24 Dec 2008 @ 8:41 PM 
 

The effect of interocular distance and convergence distance on 3d perception

 

In order to really make the best use of this article, you may need to visit my actual blog if you're reading this on a mirror such as my livejournal, xanga pages or my LinkedIn, or via an RSS feed, since it contains embedded quicktime movies and such that don't always play nice across those mirrors.

You might also want to pick up a set of glasses like I'm linking over on the right, since you can't make much sense of anaglyph images if you don't have anaglyph glasses! (If you've swiped polarized glasses from a movie theater, those won't work with this.) If you already have a pair of them stashed away in a drawer somewhere, you can play along already! The cheap "throwaway" cardboard ones that sometimes come with comics or advertising materials will work, but the lens quality of real framed sunglass-style glasses will improve the experience.

Note that this article is an attempt to make a pretty technical subject as accessible as possible, so as much as possible I'll be keeping it straightforward and just noting a few things that seem important. There's much more technical information to be written about at another time, but after talking to a friend that's dealing with the same things himself on another project, and realizing that each studio will run into the same issues again and again until somebody writes this stuff down, maybe it was time to get a little of it onto the internet. Since I know the people that find this article are going to range from complete novices to experienced vfx industry professionals, the tone of the article may swing a bit. Rest assured, if it momentarily becomes too mundane or too technical, it'll roll back towards the middle in another paragraph or two!

To make something clear up front, when I refer to stereo films/cg/animation/movies/etc, I'm referring to stereography - the process of creating a 3d image in the mind of the viewer by the presentation of two or more 2d images. I tend to refer to projects as "stereo" projects vs. "3d" projects since I work in visual effects where we think of "2d" as a department and 3d as a variety of cg software package: texture and digital matte painters, roto and paint artists, compositors are 2d artists, and even on a stereo film, the "2d" department does just as much work as they would on a traditional "flat" film.

After working on an in-development feature a few months back, as well as the Hannah Montana 3D concert feature, and the upcoming "My Bloody Valentine: 3D" flick, one thing was really painfully clear: almost nothing about 3d presentation has really been entered into the record. What's been learned by the relative handful of people working on stereo movies has been kept to themselves. Each new team to confront the integration of live action with stereo cg has to invent the whole process from scratch all over again. It's like the beginning of cinema, which makes it exciting and frustrating at the same time.

If you're in the industry, the time to come to terms with stereo production is now: in five years time, we shouldn't expect to see a lot of flat films coming out of the major studios.

So let's jump in and look at a clip now and then talk about what it shows.

 


Consistent convergence and interocular distance between elements

 

 

There are two things that we discuss when talking about stereo cameras: interocular distance and convergence.
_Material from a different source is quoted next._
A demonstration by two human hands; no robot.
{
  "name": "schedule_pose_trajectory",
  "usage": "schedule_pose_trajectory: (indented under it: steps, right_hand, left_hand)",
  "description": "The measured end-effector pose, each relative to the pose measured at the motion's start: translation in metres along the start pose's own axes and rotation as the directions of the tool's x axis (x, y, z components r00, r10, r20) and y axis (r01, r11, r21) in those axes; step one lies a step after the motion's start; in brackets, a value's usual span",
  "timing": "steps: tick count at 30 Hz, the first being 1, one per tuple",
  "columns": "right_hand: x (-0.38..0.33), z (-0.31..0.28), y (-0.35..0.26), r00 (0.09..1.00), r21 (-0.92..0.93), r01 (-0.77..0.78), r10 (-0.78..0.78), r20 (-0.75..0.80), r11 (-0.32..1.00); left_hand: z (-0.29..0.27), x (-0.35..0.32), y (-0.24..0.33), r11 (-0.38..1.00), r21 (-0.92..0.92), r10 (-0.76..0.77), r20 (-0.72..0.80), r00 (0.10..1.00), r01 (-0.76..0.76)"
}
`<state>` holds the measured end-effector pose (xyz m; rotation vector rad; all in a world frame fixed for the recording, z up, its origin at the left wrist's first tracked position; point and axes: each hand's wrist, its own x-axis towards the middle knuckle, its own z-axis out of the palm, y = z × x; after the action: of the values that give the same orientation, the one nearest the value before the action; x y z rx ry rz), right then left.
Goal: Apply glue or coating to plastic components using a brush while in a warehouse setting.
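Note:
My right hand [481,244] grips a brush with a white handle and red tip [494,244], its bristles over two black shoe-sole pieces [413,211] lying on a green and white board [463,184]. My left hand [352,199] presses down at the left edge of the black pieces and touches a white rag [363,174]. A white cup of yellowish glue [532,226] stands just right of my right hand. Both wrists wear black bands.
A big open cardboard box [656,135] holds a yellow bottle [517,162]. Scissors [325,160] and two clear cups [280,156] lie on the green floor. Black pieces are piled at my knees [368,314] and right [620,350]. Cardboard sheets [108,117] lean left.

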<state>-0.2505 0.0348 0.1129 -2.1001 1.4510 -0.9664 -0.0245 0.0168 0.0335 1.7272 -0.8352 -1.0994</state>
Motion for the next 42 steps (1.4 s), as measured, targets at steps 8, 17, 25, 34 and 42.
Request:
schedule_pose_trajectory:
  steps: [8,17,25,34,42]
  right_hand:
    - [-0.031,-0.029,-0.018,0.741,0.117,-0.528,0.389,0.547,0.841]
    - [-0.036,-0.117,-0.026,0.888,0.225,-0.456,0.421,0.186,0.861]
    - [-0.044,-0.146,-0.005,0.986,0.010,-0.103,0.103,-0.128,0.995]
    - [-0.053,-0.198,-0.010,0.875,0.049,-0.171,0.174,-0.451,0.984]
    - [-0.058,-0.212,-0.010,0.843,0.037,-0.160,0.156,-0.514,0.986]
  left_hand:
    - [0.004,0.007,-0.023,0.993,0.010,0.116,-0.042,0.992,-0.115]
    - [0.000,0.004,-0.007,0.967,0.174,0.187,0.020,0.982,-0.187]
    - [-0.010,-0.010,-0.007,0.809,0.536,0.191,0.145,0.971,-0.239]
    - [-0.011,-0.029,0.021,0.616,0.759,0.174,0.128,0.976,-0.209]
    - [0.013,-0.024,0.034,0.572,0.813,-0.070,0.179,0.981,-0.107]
These are what makes a stereo camera setup different from a traditional camera. All the same old things are there: film speed (though generally this is a CCD or CMOS sensitivity level, not an actual film speed), aperture, shutter angle (or something like it), and field of view. But interocular distance and convergence are new concepts to most people, even though 3d movies have been around for over 80 years.

The video above shows a rotating checkerboard with two geometric objects on it. The interocular distance on the shot is about human-eye normal (that is, the distance between the two "cameras" used in the CG scene is about the natural distance for human eyes). I should also note that this distance is constant in this shot. Some camera rigs, such as the Pace rig that's been quite popular in stereo film production recently, have the ability to vary the interocular distance while the shot is in process (usually in conjunction with a focus pull). When I first heard about this being touted as a promotional point, I was terrified: often, we consider ourselves lucky in visual effects if we were able to get accurate lens info, and now this? Turns out, it's not as hard to deal with as you might think - even if you don't have metadata from the shoot that pairs up interocular distance with each frame. I'll deal with the specifics of that in another post.

The convergence in the above shot is on the cone. Convergence is the distance in front of the eye-pair that each camera's view crosses the other. If you hold your finger about a foot in front of you and look at it, your eyes are converging on your finger. If you then shift your focus to an object beyond your finger, you will notice the image of your finger splitting into two images: this is because your eyes are no longer converging at your finger but rather at another object in the distance.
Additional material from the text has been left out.